As previously reported, gross production at the Company's flagship Tawke license in Kurdistan averaged 108,700 barrels of oil per day (bopd) last year, of which the Peshkabir field contributed 61,800 bopd and the Tawke field 46,900 bopd. Of the total, 81,500 bopd were net to DNO's interest. North Sea net production averaged 12,900 barrels of oil equivalent per day (boepd), bringing the Company's total 2021 net production to 94,500 boepd.
In 2022, DNO plans an operational spend of USD 800 million across the portfolio.

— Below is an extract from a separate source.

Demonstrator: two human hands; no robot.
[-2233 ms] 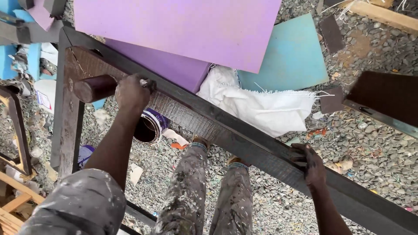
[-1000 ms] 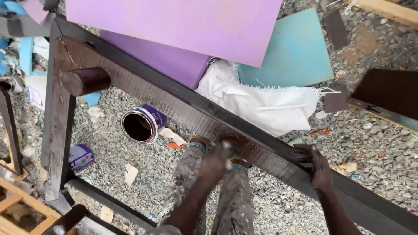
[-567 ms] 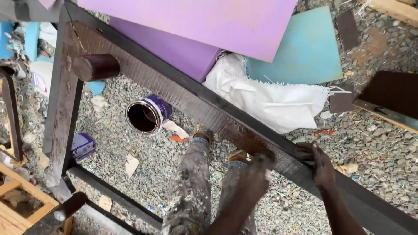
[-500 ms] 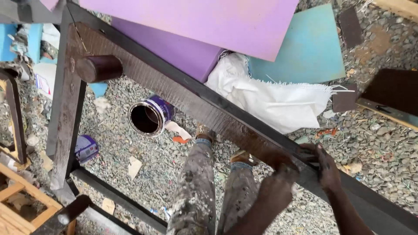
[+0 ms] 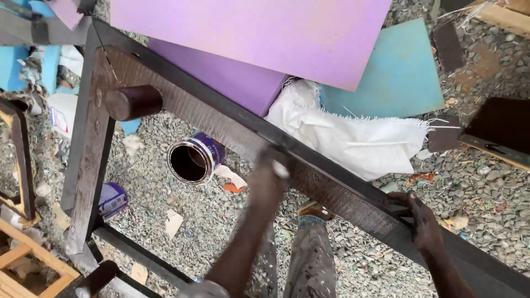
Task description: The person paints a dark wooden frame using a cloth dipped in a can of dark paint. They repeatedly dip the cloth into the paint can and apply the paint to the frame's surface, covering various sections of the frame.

In Kurdistan, DNO is ramping up its drilling activities to maintain Tawke license gross production at around 105,000 bopd during the year, as well as a contribution from the operated Baeshiqa license in excess of 4,000 bopd. In December, the first phase field development plan for the license was approved by the Kurdistan Regional Government, clearing the way for a fast-track project to deliver early production from previously drilled but suspended discovery wells. Three additional Baeshiqa development wells will also be drilled this year.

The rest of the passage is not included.